▸ **DATASET RECORDS**:
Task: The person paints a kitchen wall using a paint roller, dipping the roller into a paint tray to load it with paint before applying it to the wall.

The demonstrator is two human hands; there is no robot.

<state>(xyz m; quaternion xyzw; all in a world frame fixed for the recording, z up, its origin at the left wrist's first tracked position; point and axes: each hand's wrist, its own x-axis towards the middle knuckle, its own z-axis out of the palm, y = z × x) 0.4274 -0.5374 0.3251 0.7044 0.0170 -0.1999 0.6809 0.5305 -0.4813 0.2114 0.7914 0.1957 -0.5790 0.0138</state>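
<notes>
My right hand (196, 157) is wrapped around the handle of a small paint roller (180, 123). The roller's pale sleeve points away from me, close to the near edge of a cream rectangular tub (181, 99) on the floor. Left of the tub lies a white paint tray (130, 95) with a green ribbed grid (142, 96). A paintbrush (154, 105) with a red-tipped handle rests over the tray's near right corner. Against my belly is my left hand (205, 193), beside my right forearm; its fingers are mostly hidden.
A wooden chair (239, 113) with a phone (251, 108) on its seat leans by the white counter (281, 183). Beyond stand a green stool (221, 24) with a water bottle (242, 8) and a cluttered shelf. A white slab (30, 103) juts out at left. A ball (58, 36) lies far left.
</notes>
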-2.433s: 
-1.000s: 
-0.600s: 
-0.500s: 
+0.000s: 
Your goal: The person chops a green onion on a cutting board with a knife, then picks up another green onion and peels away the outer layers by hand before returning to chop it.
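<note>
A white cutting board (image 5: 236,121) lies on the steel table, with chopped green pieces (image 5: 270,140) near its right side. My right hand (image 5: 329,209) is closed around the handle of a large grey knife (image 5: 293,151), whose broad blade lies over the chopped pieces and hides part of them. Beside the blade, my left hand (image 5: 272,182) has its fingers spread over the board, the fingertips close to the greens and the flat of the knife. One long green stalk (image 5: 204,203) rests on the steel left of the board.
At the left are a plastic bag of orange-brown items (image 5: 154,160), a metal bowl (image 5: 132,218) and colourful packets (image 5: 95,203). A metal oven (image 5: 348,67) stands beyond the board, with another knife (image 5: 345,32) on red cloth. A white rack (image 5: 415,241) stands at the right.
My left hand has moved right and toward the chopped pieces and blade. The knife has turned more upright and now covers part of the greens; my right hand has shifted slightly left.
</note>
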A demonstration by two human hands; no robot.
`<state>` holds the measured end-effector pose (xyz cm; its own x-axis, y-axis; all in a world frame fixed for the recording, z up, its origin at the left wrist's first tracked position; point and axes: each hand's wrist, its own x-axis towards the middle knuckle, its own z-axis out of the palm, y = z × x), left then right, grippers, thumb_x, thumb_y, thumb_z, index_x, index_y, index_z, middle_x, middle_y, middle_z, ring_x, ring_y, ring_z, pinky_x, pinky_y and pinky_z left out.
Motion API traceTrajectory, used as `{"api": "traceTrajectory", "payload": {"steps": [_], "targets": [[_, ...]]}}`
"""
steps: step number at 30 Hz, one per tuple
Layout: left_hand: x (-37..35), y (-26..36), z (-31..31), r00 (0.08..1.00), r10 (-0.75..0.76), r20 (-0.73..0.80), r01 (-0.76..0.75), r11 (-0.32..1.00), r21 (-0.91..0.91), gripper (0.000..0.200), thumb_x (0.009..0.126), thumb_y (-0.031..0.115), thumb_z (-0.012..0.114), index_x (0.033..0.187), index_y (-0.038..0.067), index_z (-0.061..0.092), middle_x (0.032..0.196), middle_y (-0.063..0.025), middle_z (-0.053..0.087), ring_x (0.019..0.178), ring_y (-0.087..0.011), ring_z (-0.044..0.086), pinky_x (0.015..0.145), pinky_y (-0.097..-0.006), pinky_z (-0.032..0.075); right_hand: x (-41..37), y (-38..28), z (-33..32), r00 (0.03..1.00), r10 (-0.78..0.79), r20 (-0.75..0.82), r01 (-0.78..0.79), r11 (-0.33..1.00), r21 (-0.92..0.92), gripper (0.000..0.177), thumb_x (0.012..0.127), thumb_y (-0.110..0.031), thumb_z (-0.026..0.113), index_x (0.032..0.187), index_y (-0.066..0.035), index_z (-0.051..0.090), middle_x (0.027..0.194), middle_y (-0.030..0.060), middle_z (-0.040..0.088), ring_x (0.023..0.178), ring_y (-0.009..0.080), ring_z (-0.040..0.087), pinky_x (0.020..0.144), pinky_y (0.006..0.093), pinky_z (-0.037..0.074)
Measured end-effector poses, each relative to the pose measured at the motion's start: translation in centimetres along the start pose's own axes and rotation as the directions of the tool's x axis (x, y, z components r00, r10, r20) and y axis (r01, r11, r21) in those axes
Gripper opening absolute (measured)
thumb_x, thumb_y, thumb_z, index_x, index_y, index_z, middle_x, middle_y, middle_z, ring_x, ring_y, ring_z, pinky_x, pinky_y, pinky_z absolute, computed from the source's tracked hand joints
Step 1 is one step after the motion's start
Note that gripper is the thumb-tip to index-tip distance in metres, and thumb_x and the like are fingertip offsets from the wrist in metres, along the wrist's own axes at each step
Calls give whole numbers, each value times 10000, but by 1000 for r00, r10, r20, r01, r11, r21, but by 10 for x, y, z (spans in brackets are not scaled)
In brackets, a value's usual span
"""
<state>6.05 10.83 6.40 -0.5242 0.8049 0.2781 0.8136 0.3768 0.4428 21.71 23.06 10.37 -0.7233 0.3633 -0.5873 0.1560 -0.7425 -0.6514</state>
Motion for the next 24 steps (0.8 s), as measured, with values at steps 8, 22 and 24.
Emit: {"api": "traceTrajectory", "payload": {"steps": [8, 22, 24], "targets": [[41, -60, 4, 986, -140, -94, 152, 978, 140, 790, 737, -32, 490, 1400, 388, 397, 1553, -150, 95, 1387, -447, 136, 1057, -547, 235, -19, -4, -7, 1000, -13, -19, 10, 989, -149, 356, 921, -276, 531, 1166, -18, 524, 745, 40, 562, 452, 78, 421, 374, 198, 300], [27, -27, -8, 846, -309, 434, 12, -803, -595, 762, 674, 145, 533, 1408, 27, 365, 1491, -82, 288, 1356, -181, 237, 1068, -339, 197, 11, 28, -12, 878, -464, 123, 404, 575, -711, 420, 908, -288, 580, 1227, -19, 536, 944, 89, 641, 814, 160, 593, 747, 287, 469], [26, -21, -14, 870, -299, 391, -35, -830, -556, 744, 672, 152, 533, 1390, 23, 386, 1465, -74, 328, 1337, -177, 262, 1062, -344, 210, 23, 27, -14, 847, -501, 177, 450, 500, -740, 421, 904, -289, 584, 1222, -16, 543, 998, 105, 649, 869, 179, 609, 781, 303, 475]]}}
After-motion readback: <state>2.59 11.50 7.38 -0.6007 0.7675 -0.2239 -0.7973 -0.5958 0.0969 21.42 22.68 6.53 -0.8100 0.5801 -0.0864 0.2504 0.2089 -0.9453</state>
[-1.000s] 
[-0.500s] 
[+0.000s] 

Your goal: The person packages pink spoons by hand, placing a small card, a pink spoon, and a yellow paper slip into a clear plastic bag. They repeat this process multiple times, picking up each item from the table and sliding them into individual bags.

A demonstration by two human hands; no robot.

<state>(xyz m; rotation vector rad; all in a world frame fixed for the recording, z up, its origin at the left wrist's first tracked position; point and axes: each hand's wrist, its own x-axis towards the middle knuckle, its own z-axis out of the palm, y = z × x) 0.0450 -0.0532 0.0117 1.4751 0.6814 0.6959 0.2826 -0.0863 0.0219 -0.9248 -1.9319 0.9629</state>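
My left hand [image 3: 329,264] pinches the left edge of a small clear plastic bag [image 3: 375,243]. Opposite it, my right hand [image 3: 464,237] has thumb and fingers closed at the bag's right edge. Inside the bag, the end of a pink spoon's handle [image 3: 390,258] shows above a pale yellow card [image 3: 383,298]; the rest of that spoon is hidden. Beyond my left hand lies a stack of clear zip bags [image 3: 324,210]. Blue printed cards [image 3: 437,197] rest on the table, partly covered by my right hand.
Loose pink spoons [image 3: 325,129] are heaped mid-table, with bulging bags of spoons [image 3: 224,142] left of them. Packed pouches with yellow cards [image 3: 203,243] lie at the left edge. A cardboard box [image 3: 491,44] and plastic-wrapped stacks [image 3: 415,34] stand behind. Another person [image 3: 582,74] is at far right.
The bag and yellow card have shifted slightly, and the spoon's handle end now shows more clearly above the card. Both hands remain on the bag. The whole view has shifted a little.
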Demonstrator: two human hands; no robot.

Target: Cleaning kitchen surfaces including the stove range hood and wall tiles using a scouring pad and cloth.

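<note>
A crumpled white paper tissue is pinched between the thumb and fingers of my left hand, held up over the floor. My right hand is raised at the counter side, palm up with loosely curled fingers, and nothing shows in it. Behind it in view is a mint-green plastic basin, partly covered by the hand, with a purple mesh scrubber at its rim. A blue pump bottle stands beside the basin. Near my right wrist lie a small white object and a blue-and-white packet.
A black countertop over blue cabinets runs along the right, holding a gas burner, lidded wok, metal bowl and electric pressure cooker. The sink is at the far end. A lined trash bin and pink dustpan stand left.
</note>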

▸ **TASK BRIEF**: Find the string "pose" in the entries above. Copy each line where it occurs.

▸ **WRITTEN ANSWER**:
`<state>` holds the measured end-effector pose (xyz cm; its own x-axis, y-axis; all in a world frame fixed for the recording, z up, its origin at the left wrist's first tracked position; point and axes: each hand's wrist, its own x-axis towards the middle knuckle, its own z-axis out of the palm, y = z × x), left then right, grippers, thumb_x, thumb_y, thumb_z, index_x, index_y, index_z, middle_x, middle_y, middle_z, ring_x, ring_y, ring_z, pinky_x, pinky_y and pinky_z left out.
Measured end-effector poses, each relative to the pose measured at the motion's start: translation in centimetres along the start pose's own axes and rotation as the directions of the tool's x axis (x, y, z components r00, r10, r20) and y axis (r01, r11, r21) in those axes

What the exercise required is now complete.